Le tendió a Gray el vaso que había en la mesilla y observó a Anna mientras daba unos sorbos.

–Dejaremos la lámpara encendida cinco minutos más –anunció.

–¿De acuerdo, princesa? –comentó Gray, dejándola de nuevo en la cama.

–Buenas noches –se despidió Holly, arropándola con las sábanas.

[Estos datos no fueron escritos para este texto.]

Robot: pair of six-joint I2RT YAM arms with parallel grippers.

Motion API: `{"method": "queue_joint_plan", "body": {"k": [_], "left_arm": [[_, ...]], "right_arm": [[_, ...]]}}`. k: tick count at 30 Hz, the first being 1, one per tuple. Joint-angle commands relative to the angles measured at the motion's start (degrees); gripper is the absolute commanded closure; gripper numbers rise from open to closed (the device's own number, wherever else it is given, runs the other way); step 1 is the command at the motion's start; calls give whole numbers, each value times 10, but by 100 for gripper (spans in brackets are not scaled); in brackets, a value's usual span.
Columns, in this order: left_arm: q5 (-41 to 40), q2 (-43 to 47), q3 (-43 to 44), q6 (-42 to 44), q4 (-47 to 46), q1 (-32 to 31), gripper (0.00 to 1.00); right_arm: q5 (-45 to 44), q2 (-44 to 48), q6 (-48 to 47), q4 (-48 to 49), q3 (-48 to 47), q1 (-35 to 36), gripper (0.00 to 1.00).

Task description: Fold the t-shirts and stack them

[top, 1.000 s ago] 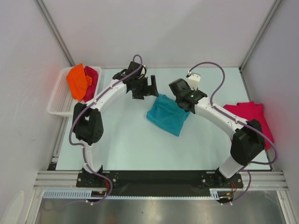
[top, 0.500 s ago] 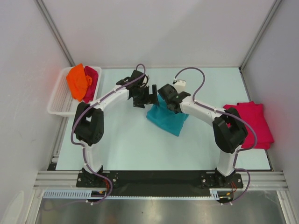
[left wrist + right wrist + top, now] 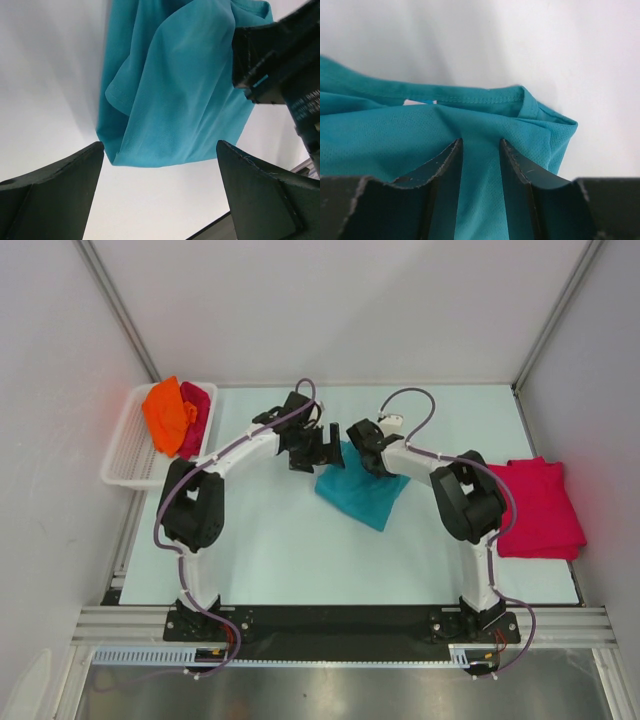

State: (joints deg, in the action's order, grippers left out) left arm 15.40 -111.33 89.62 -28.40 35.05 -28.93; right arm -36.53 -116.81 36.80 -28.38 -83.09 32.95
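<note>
A teal t-shirt (image 3: 362, 496) lies crumpled on the middle of the table. In the left wrist view the teal t-shirt (image 3: 170, 90) lies just ahead of my left gripper (image 3: 160, 150), which hangs wide open over bare table. From above, the left gripper (image 3: 322, 448) is at the shirt's upper left corner. My right gripper (image 3: 366, 454) presses onto the shirt's top edge. In its own view the right gripper (image 3: 480, 142) is open, its fingers a short way apart with a strip of teal t-shirt (image 3: 395, 135) between them. A crimson-pink t-shirt (image 3: 542, 505) lies folded at the right.
A white slatted basket (image 3: 122, 458) at the left edge holds an orange t-shirt (image 3: 165, 412) and a crimson-pink one (image 3: 198, 408). The right gripper's body (image 3: 280, 65) shows in the left wrist view, close to the left fingers. Walls enclose the table.
The right arm has swung left and folded in, bringing its gripper onto the teal shirt's top edge, its jaws narrowing a little. The left gripper has shifted slightly toward the shirt and stayed open.
</note>
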Motion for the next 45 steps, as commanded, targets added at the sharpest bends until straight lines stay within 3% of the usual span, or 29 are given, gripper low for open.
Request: {"method": "queue_joint_plan", "body": {"k": [1,7,18,21,22,23,24,25,26,28,36,45], "left_arm": [[2,38,-17,6,-9,-2,0],[-2,54,-45,5,-12,-2,1],[-13,77,-78,1,-23,-3,0],[-40,101,-114,5,-24,-3,1],[-51,109,-124,13,-23,-3,1],[-71,117,-135,20,-15,-4,0],[-150,131,-136,27,2,-8,1],[-197,137,-135,42,33,-16,0],[-227,140,-132,50,48,-17,0],[-277,150,-132,65,70,-17,0],[-256,140,-160,79,0,-17,0],[-250,119,-162,120,-66,-17,0]], "right_arm": [[-29,-28,-21,29,-37,-12,60],[-34,-31,-40,25,-67,-25,60],[-24,76,-37,-18,-56,2,58],[55,126,-27,-19,-17,0,52],[126,141,-20,-13,3,-2,47],[177,161,-17,19,26,-8,29],[219,197,-9,36,83,-18,28],[274,220,4,54,112,-21,28],[289,237,13,74,135,-20,41],[311,278,30,82,194,-20,47],[380,307,83,118,296,-25,36],[304,339,72,89,321,-38,35]]}}
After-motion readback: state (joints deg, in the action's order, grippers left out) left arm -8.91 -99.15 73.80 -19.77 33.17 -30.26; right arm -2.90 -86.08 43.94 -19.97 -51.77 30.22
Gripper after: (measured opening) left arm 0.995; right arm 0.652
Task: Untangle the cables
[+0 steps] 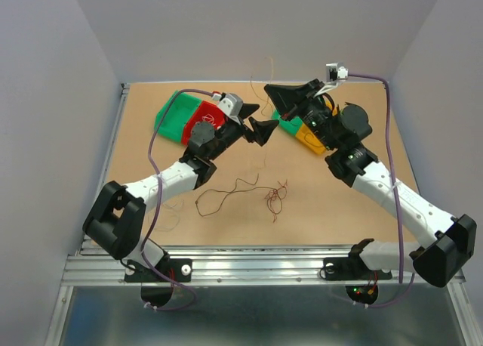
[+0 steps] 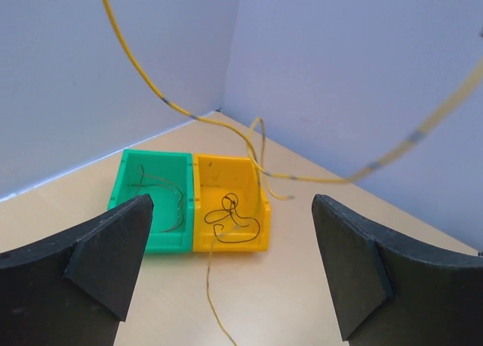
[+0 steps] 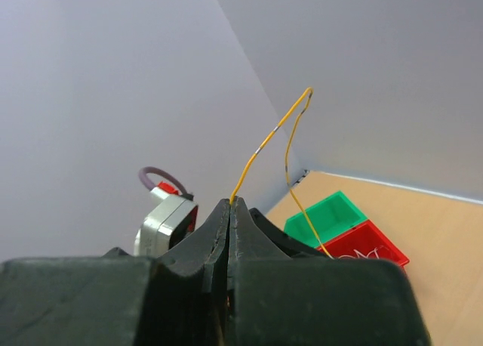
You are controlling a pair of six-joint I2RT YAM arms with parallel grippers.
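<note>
Right tool (image 3: 230, 208): jaws pressed together, pinching a yellow strand (image 3: 260, 146) at the very tips. It is raised over the far right of the bench (image 1: 339, 210). The strand climbs from the pinch, bends over at its top and drops back down.

Left tool (image 2: 232, 202): spread wide, nothing between its fingers (image 2: 113, 255). It hangs in the air just left of the right tool. In its wrist view the yellow strand arcs across overhead, and one length runs down between the fingers with no visible contact.

Beyond the left tool, a green bin (image 2: 162, 245) and a yellow bin (image 2: 241, 247) stand side by side, touching. A looped dark wire (image 2: 230, 221) lies in the yellow one, a thin wire (image 2: 162, 199) in the green.

Far left: second green bin (image 1: 172, 113) against a red bin (image 1: 202, 121).

Near middle of the bench: loose brown strand (image 1: 226, 195). A reddish clump (image 1: 274, 200) lies just to its right.
</note>
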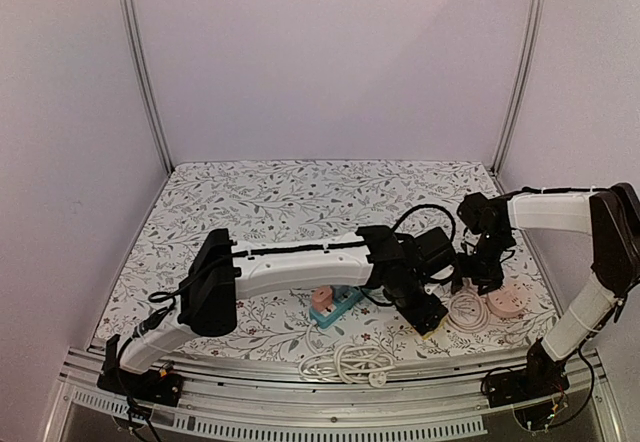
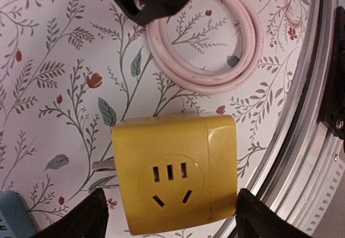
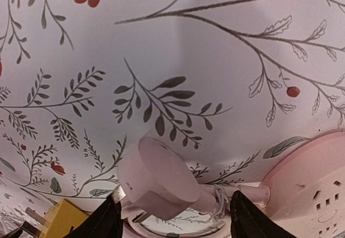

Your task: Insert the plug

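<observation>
1. Top view: my left gripper (image 1: 425,314) and right gripper (image 1: 482,280) hang low toward the 4 o'clock corner of the floral-patterned table (image 1: 280,202), beside a coiled pink cable (image 1: 467,312).
2. Left wrist: my jaws stand spread astride a yellow cube adapter (image 2: 175,173). Its socket faces up and its prongs point to 9 o'clock. I cannot tell whether the jaws touch it.
3. Right wrist: my jaws are released and flank the pale pink round plug (image 3: 161,179), which lies at 6 o'clock.
</observation>
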Robot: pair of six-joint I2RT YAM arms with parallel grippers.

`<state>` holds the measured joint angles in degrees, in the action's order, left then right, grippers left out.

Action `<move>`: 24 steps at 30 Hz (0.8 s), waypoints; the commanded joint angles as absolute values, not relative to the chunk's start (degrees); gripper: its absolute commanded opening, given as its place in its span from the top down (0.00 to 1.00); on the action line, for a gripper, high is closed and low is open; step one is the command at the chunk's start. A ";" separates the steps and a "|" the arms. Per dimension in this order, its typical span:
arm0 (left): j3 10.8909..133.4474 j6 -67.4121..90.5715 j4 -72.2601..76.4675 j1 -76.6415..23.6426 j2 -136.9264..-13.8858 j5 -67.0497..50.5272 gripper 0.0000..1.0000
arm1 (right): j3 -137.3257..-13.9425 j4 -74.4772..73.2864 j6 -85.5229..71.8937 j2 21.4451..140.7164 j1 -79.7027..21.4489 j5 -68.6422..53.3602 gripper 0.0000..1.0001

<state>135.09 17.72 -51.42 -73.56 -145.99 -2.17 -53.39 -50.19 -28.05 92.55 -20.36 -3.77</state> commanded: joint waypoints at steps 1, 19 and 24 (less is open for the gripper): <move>135.82 16.21 -50.01 -74.44 -147.16 -1.80 0.26 | -52.45 -49.43 -28.51 96.59 -22.63 -6.18 0.40; 119.54 15.05 -46.53 -73.54 -131.58 4.39 0.63 | -65.99 -49.67 -27.80 100.27 -23.97 -10.88 0.76; 115.10 16.83 -45.65 -72.33 -126.42 4.04 0.63 | -74.75 -50.23 -27.25 105.67 -25.27 -11.49 0.76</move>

La pequeña pareció tranquila de nuevo, con sus rizos rubios brillando mientras se abrazaba a su koala de peluche.

Gray la besó, y a Josh le dio un suave toque en el hombro.

–Buenas noches, papá.

De vuelta en el pasillo, Gray dejó escapar un suspiro.

–Cielo santo, qué susto –murmuró–. Prefiero oír el gruñido de un cocodrilo junto a mi tobillo que a mi hija gritar.

–Los gritos de Anna le encogen a uno el corazón –secundó Holly.

–¿Esto ocurre a menudo, desde que Chelsea…?

Holly asintió.

–Al principio era peor, pero la cosa va mejorando. Es la primera pesadilla en bastante tiempo.

–Tal vez hoy ha tenido demasiadas emociones fuertes.

–Puede ser.

Gray suspiró pesadamente.

–Ahora no podré volver a dormirme –comentó, peinándose el cabello con una mano temblorosa–. Son las dos de la tarde en Australia. ¿Sería mucha molestia si me preparo un té? ¿Quieres tú uno?

–Ningún problema, pero me temo que sólo tengo té verde o manzanilla.

–Entonces, ¿qué tal algo de vino? Compré un par de botellas de tinto australiano en el aeropuerto.

Debería marcharse directa a su habitación, pensó ella, en lugar de tomarse una copa de vino en mitad de la noche, vestida sólo con su camisón, con el apuesto padre de sus adorados sobrinos…

–Tomaré una copa. Sólo voy a… por algo de abrigo.

«De acuerdo, soy una tonta, pero tengo una buena excusa», se consoló mientras salía corriendo. Gray necesitaba hablar de sus hijos, sobre todo después del susto con Anna.

Cuando entró en la cocina, tapada con una bata de seda que le cubría hasta las rodillas, Gray se había puesto unos vaqueros y una camiseta, afortunadamente, y estaba descorchando una botella.